In this case, the only possible applicable category into which Stevenson may fall is a qualifying medical condition. In this regard, Stevenson claims to be particularly vulnerable to COVID-19 because he is "immunocompromised by virtue of his ailments with fluid in his lungs and severe allergies." (Doc. 317, at 3.) Yet, the inmate medical records supplied by the Government belie Stevenson's assertion that he is immunocompromised as that is not mentioned anywhere therein. (See generally Gov't Resp. in Opp'n, Doc. 329, Ex. B.) Besides, the Centers for Disease Control ("CDC") only lists "[i]mmunocompromised state (weakened immune system) from solid organ transplant" as a condition that places a person "at increased risk of severe illness from COVID-19." See Centers for Disease Control & Prevention, People with Certain Medical Conditions, available at https://www.cdc.gov/coronavirus/2019-ncov/need-extra-precautions/people-with-medical-conditions.html (last visited on March 15, 2021). It also lists "immunocompromised state (weakened immune system) from blood or bone marrow transplant, immune deficiencies, HIV, use of corticosteroids, or use of other immune weakening medicines" as a condition that "might" place a person at an increased risk.

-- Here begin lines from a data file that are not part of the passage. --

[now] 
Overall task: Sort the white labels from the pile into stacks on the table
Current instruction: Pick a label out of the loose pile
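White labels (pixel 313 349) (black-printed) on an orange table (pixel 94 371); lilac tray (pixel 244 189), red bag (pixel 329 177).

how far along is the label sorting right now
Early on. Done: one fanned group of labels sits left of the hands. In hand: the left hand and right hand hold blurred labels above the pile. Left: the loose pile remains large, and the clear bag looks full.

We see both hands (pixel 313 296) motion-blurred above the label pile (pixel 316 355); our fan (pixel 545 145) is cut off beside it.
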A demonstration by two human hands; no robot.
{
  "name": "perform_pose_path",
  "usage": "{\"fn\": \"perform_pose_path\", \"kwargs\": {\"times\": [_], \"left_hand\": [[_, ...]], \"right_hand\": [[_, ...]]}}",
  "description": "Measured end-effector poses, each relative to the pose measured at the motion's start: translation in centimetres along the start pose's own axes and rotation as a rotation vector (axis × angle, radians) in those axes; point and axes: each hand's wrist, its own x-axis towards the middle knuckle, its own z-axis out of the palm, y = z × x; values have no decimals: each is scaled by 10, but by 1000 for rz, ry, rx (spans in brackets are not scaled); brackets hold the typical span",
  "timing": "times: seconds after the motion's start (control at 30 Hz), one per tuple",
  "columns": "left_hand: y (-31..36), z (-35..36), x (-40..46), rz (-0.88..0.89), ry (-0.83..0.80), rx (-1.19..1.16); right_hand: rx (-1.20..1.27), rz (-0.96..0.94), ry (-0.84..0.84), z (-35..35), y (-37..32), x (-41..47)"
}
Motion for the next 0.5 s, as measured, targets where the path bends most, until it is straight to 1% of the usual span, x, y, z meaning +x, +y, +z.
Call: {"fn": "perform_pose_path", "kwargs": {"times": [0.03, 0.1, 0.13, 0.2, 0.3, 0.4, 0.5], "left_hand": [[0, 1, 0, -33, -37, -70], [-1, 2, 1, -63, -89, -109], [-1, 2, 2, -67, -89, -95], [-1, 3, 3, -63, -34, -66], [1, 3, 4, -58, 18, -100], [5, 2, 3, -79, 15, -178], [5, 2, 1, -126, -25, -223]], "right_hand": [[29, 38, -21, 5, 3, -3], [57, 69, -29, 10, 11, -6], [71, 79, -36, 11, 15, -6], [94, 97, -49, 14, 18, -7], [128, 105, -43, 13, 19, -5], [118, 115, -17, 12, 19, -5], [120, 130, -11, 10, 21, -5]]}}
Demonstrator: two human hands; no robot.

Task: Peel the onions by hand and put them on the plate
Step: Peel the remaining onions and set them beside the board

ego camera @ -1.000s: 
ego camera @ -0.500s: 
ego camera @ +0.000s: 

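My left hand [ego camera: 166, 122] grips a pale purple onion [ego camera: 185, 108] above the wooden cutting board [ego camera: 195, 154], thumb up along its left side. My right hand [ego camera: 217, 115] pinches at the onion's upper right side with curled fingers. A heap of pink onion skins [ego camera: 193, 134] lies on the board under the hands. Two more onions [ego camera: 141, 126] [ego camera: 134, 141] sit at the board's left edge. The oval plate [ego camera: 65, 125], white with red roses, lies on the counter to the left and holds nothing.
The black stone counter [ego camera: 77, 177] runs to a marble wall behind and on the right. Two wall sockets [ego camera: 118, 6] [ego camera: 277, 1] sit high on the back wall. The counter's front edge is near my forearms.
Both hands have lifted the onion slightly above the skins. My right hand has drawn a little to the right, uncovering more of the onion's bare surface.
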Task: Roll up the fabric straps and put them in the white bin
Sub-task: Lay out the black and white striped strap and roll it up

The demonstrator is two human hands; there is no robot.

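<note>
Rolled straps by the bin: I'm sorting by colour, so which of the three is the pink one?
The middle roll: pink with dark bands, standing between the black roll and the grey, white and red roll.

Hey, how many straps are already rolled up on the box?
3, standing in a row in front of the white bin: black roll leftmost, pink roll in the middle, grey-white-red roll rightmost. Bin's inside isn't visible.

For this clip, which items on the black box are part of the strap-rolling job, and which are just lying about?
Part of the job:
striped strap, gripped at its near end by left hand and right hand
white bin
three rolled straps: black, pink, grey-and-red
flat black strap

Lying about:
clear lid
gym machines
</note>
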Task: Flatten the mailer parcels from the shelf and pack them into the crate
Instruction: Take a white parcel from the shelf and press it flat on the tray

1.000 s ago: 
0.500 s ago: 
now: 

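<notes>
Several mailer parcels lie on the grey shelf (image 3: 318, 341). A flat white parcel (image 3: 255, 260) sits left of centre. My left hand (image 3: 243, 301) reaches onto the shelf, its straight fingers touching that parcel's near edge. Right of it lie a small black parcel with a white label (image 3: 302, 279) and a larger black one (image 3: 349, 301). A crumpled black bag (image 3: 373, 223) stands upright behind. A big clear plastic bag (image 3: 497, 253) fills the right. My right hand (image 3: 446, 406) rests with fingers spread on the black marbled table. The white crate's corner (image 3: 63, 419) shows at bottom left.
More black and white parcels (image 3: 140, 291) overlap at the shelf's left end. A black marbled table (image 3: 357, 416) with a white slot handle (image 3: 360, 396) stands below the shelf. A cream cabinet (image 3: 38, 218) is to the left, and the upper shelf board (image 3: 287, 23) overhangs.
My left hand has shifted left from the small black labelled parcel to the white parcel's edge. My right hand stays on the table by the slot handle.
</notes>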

Stevenson has not presented evidence that he has a condition that falls on this list.

To qualify as extraordinary and compelling, an inmate's medical condition must be "serious and advanced . . . with an end of life trajectory, U.S.S.G. § 1B1.13, app. note 1(a)(i), or must be serious enough that it "substantially diminish[es] the ability of the [inmate] to provide self-care within the environment of a correctional facility and from which he or she is not expected to recover," id., app. note 1(a)(ii). Stevenson presents no medical evidence that he meets either of these criteria. And his argument that his medical condition constitutes a serious medical condition because of the potential impact of COVID-19 is unavailing as explained above. Stevenson bears the burden of demonstrating that compassionate release is warranted. Cf. United States v. Hamilton, 715 F.3d 328, 337 (11th Cir. 2013) (in the context of a motion to reduce under § 3582(c)(2)). He has simply not done so.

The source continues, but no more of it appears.